(TASK GOAL): Your task is to copy the listing exactly, with the pictures left out.

********

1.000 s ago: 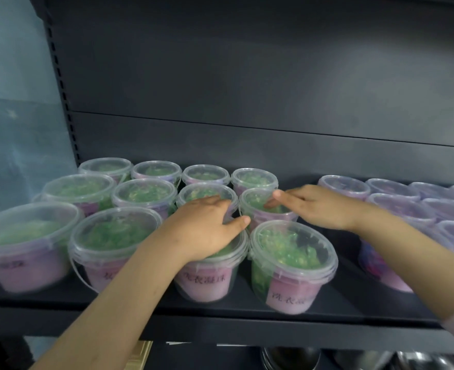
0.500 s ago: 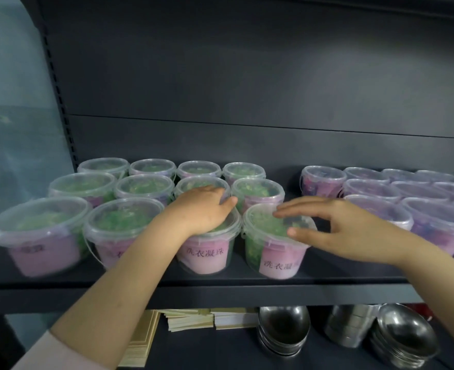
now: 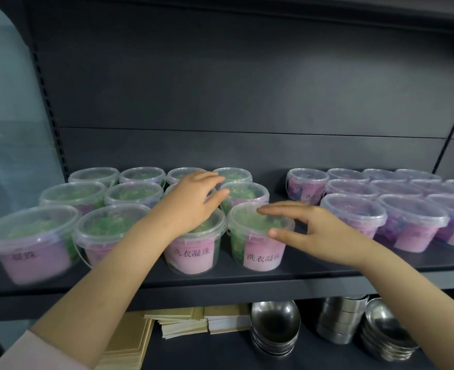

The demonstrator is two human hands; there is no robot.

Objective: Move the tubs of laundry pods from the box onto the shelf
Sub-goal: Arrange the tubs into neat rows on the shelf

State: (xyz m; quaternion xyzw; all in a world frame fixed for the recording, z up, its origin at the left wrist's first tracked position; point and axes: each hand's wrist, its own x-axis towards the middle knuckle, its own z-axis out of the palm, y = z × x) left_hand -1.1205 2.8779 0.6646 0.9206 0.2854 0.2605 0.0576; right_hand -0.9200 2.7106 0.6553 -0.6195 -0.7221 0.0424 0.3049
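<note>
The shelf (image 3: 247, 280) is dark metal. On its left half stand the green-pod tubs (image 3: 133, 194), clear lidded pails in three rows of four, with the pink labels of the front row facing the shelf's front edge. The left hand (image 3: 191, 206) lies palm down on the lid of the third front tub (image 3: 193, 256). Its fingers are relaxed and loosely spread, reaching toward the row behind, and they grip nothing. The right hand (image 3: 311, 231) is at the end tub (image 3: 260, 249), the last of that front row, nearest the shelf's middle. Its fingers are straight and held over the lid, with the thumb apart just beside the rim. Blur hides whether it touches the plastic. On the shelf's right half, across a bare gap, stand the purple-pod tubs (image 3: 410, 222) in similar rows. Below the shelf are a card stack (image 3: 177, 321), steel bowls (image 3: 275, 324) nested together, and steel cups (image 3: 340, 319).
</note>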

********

(RESPONSE AREA):
1.000 s ago: 
0.500 s ago: 
now: 

The demonstrator is two human hands; there is no robot.

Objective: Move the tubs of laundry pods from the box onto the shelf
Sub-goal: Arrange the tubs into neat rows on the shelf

State: (xyz m; quaternion xyzw; all in a world frame fixed for the recording, z up, its origin at the left wrist's first tracked position; point and axes: each hand's wrist, its own x-axis towards the middle knuckle, its own z-axis out of the palm, y = z × x) left_hand -1.1205 2.8779 0.6646 0.9206 0.2854 0.2605 0.0576; right_hand -0.9200 2.7106 0.6553 -0.6195 -0.7221 0.0424 0.3049
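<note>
The shelf (image 3: 247, 280) is dark metal. On its left half stand the green-pod tubs (image 3: 133, 194), clear lidded pails in three rows of four, with the pink labels of the front row facing the shelf's front edge. The left hand (image 3: 191, 206) lies palm down on the lid of the third front tub (image 3: 193, 256). Its fingers are relaxed and loosely spread, reaching toward the row behind, and they grip nothing. The right hand (image 3: 311, 231) is at the end tub (image 3: 260, 249), the last of that front row, nearest the shelf's middle. Its fingers are straight and held over the lid, with the thumb apart just beside the rim. Blur hides whether it touches the plastic. On the shelf's right half, across a bare gap, stand the purple-pod tubs (image 3: 410, 222) in similar rows. Below the shelf are a card stack (image 3: 177, 321), steel bowls (image 3: 275, 324) nested together, and steel cups (image 3: 340, 319).
</note>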

Nothing remains to be done in this exercise.